The reply to the records below should contain exactly the lines from the line with "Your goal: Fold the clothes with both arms" through the line with "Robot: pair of", and nothing besides.
[SUPPLIED INFORMATION — start]
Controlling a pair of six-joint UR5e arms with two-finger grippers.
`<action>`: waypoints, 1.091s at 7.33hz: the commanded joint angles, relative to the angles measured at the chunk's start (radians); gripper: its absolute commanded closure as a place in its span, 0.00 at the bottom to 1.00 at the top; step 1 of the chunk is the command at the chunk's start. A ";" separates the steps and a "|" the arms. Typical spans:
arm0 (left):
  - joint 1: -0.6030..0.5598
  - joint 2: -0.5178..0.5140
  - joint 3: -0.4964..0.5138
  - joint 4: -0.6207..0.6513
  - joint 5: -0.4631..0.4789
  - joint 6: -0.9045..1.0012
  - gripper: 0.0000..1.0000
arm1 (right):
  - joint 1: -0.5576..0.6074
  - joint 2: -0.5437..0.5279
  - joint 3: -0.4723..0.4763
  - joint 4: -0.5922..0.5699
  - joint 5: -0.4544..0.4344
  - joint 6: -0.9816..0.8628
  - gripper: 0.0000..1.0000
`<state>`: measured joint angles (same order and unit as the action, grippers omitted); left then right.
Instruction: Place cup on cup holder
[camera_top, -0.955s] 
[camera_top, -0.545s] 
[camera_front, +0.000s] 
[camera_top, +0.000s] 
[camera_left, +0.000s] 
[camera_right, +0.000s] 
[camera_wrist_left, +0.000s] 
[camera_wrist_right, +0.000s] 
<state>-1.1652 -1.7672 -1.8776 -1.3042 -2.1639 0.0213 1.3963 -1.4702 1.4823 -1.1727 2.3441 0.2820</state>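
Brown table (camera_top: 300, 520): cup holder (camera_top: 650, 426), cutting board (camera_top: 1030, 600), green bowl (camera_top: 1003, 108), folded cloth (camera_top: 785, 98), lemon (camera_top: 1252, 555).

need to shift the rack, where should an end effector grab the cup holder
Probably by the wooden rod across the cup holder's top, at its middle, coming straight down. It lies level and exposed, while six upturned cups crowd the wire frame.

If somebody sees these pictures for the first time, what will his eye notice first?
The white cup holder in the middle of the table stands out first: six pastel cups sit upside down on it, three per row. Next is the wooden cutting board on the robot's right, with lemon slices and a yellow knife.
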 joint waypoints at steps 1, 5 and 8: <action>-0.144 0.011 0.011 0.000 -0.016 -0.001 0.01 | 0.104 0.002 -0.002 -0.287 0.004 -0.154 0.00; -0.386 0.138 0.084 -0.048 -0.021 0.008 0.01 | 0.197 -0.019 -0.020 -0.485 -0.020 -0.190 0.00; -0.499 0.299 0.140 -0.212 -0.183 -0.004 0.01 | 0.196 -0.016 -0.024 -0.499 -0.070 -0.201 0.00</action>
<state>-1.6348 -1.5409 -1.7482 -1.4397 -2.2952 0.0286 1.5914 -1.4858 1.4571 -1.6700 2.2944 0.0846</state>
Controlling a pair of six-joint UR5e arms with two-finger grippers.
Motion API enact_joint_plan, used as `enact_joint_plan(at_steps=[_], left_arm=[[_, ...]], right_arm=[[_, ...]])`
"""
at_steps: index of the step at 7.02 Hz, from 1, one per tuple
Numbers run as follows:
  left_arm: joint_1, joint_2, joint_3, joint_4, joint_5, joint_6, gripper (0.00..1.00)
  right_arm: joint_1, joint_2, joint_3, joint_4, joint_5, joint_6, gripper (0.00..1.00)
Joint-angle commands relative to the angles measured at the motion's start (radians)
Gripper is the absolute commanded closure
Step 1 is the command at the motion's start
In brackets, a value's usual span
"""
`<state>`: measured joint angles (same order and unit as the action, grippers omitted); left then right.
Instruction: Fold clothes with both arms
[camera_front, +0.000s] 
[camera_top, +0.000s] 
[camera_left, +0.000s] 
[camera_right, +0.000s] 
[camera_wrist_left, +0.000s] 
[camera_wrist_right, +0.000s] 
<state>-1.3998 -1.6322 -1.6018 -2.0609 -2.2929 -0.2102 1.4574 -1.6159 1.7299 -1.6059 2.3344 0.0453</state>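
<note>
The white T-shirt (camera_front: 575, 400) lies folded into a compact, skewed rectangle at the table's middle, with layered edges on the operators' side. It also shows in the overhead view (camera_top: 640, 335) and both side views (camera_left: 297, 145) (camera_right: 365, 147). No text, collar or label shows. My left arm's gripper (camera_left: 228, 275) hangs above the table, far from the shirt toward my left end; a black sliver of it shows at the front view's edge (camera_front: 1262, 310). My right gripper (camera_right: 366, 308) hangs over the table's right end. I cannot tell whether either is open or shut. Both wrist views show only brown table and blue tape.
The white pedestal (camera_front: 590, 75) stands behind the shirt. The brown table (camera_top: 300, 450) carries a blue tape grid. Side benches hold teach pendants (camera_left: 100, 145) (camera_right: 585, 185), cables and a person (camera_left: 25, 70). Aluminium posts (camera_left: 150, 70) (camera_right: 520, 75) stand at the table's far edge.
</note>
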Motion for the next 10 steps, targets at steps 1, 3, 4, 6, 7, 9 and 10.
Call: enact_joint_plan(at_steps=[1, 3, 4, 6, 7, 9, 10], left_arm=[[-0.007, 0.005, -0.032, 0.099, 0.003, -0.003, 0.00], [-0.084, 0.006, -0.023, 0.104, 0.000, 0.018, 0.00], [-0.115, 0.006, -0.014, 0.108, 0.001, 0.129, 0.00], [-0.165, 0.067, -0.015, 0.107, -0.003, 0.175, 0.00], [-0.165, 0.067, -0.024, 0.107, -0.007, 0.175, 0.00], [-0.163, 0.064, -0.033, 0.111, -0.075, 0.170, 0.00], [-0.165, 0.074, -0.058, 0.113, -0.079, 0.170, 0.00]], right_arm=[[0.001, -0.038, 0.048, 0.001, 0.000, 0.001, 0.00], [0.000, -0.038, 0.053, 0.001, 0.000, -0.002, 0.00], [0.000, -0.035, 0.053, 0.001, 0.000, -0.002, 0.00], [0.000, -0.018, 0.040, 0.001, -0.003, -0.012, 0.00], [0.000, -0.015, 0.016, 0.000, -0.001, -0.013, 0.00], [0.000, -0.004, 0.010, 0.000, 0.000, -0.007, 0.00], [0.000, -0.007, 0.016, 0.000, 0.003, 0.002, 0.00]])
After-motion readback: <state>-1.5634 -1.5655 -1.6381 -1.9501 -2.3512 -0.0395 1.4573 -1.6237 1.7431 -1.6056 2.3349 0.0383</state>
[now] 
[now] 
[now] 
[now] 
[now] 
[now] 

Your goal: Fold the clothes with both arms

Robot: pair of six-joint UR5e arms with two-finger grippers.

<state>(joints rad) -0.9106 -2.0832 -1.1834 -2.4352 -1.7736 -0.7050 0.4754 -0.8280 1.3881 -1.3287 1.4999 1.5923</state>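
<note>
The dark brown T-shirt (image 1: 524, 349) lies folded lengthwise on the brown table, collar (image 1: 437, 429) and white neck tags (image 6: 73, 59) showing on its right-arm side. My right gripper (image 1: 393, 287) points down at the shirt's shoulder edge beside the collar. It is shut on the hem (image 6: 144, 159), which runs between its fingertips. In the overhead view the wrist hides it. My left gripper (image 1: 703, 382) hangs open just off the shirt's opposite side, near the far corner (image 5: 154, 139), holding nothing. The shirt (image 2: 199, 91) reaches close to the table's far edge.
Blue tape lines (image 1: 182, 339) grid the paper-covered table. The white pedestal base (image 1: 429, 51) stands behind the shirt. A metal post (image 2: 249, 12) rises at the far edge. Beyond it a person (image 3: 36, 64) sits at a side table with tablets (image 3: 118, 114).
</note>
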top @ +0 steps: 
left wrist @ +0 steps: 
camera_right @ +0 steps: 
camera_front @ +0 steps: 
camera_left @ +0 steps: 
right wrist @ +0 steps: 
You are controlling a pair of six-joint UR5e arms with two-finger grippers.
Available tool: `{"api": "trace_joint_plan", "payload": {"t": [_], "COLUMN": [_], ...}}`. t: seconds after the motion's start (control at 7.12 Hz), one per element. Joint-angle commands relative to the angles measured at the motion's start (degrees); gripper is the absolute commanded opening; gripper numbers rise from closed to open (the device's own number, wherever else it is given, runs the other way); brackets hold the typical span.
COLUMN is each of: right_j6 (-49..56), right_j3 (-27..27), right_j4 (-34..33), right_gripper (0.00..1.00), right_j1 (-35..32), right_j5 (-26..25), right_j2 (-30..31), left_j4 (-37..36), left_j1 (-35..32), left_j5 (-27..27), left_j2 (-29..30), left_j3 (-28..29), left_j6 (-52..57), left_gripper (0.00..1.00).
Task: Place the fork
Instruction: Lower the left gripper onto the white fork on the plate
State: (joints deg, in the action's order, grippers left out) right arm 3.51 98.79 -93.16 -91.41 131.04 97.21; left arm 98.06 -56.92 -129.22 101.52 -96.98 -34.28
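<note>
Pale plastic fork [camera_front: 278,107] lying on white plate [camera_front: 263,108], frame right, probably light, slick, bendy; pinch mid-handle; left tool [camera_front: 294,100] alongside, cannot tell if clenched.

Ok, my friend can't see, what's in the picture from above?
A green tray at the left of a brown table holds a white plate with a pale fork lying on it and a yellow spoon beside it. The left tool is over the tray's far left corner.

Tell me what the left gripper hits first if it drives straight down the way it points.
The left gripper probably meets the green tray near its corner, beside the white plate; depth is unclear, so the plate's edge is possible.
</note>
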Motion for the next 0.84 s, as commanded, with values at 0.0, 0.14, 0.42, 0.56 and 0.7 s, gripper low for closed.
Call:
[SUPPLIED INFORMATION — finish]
- RESULT FOR THIS EXERCISE:
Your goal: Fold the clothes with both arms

Robot: pair of six-joint UR5e arms with two-finger grippers.

The required output has been given in full.